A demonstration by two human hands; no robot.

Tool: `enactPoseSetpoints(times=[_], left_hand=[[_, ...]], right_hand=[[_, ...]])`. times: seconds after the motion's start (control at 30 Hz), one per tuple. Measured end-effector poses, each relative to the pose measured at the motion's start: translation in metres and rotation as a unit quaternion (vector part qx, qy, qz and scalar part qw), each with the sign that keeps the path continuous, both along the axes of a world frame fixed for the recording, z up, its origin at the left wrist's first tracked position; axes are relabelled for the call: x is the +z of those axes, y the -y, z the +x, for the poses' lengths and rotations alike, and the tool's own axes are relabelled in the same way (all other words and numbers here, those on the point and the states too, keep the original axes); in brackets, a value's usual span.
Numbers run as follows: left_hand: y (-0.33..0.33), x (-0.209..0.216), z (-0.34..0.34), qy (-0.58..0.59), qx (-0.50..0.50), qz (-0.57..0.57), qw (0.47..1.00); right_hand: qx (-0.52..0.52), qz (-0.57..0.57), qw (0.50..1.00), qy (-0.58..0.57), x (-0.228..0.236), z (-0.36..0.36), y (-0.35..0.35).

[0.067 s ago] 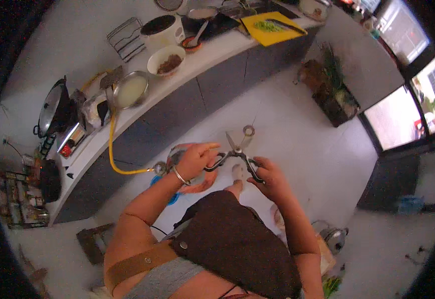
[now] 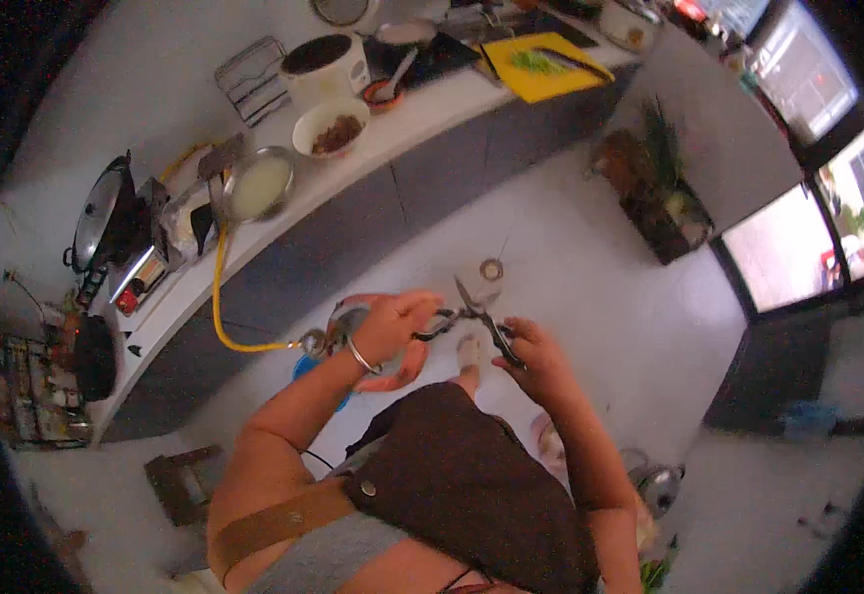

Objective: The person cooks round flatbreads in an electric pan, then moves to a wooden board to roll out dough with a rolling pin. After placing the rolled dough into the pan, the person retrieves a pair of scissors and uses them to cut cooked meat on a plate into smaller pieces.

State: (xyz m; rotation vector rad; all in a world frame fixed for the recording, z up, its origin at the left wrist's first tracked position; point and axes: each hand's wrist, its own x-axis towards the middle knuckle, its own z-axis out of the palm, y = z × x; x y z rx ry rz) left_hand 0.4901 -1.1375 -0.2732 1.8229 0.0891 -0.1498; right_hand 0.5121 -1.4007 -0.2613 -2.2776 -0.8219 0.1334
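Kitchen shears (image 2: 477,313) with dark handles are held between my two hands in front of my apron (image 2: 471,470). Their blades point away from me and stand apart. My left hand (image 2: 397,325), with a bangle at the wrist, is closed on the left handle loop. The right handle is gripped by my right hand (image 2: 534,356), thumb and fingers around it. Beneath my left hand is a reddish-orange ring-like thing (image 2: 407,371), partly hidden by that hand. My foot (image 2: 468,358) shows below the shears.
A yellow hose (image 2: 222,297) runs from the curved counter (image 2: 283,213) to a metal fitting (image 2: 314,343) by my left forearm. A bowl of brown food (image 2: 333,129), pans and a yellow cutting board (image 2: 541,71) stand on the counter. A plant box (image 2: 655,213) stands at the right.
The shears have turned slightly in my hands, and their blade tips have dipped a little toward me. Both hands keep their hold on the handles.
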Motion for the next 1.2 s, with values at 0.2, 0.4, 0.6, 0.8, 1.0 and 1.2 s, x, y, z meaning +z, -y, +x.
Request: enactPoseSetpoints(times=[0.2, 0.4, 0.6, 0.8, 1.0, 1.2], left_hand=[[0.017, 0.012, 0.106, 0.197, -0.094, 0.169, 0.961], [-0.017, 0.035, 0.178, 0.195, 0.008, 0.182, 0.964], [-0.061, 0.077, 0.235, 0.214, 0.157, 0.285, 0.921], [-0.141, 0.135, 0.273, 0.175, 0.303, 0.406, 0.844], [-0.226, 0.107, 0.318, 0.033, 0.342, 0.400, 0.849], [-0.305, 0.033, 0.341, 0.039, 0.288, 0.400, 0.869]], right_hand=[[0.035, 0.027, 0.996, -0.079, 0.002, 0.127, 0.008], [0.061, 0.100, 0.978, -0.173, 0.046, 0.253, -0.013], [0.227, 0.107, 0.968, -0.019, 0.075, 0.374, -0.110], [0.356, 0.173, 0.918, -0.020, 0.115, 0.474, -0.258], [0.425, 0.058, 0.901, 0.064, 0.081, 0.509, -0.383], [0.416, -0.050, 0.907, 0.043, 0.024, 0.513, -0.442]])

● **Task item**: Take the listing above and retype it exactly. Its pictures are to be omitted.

● **Result of the task**:
A demonstration by two human hands; no robot.

Tool: `enactPoseSetpoints(times=[_], left_hand=[[_, ...]], right_hand=[[_, ...]])`. times: seconds after the motion's start (control at 30 Hz), one per tuple. Measured end-effector poses, each relative to the pose measured at the motion's start: translation in metres and rotation as a unit quaternion (vector part qx, qy, qz and scalar part qw), each with the sign that keeps the path continuous, both along the axes of a world frame fixed for the recording, z up, its origin at the left wrist's first tracked position; axes are relabelled for the call: x is the +z of those axes, y the -y, z the +x, for the poses' lengths and rotations alike, and the tool's own axes are relabelled in the same way (all other words and numbers here, those on the point and the states too, keep the original axes); in brackets, a value's usual span.
Numbers run as follows: left_hand: y (-0.33..0.33), x (-0.209..0.216), z (-0.34..0.34), qy (-0.58..0.59), qx (-0.50..0.50), qz (-0.57..0.57), qw (0.47..1.00); right_hand: qx (-0.52..0.52), qz (-0.57..0.57), qw (0.50..1.00), qy (-0.58..0.57), x (-0.228..0.236), z (-0.36..0.36), y (-0.35..0.35).

[0.067 s ago] 
[now] 

Objective: The person cooks round flatbreads in an electric pan, then moves to a wooden board to roll out dough with a rolling pin. After placing the rolled dough into the pan, the person retrieves a pair of scissors and uses them to cut cooked meat on a plate into smaller pieces.

State: (xyz m; rotation vector rad; all in a world frame fixed for the recording, z up, its origin at the left wrist's first tracked position; point and axes: each hand's wrist, its own x-axis towards the middle knuckle, its own z-axis out of the palm, y = z × x; x y z rx ry rz) left_hand 0.4901 -1.1375 -0.2732 1.8229 0.0891 -0.1498; right_hand 0.5121 -1.4007 -0.2613 -2.2776 -0.8219 0.1334
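Kitchen shears (image 2: 477,313) with dark handles are held between my two hands in front of my apron (image 2: 471,470). Their blades point away from me and stand apart. My left hand (image 2: 397,325), with a bangle at the wrist, is closed on the left handle loop. The right handle is gripped by my right hand (image 2: 534,356), thumb and fingers around it. Beneath my left hand is a reddish-orange ring-like thing (image 2: 407,371), partly hidden by that hand. My foot (image 2: 468,358) shows below the shears.
A yellow hose (image 2: 222,297) runs from the curved counter (image 2: 283,213) to a metal fitting (image 2: 314,343) by my left forearm. A bowl of brown food (image 2: 333,129), pans and a yellow cutting board (image 2: 541,71) stand on the counter. A plant box (image 2: 655,213) stands at the right.
The shears have turned slightly in my hands, and their blade tips have dipped a little toward me. Both hands keep their hold on the handles.
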Motion for the next 1.2 s, with values at 0.2, 0.4, 0.6, 0.8, 1.0 and 1.2 s, x, y, z meaning +z, -y, +x.
Request: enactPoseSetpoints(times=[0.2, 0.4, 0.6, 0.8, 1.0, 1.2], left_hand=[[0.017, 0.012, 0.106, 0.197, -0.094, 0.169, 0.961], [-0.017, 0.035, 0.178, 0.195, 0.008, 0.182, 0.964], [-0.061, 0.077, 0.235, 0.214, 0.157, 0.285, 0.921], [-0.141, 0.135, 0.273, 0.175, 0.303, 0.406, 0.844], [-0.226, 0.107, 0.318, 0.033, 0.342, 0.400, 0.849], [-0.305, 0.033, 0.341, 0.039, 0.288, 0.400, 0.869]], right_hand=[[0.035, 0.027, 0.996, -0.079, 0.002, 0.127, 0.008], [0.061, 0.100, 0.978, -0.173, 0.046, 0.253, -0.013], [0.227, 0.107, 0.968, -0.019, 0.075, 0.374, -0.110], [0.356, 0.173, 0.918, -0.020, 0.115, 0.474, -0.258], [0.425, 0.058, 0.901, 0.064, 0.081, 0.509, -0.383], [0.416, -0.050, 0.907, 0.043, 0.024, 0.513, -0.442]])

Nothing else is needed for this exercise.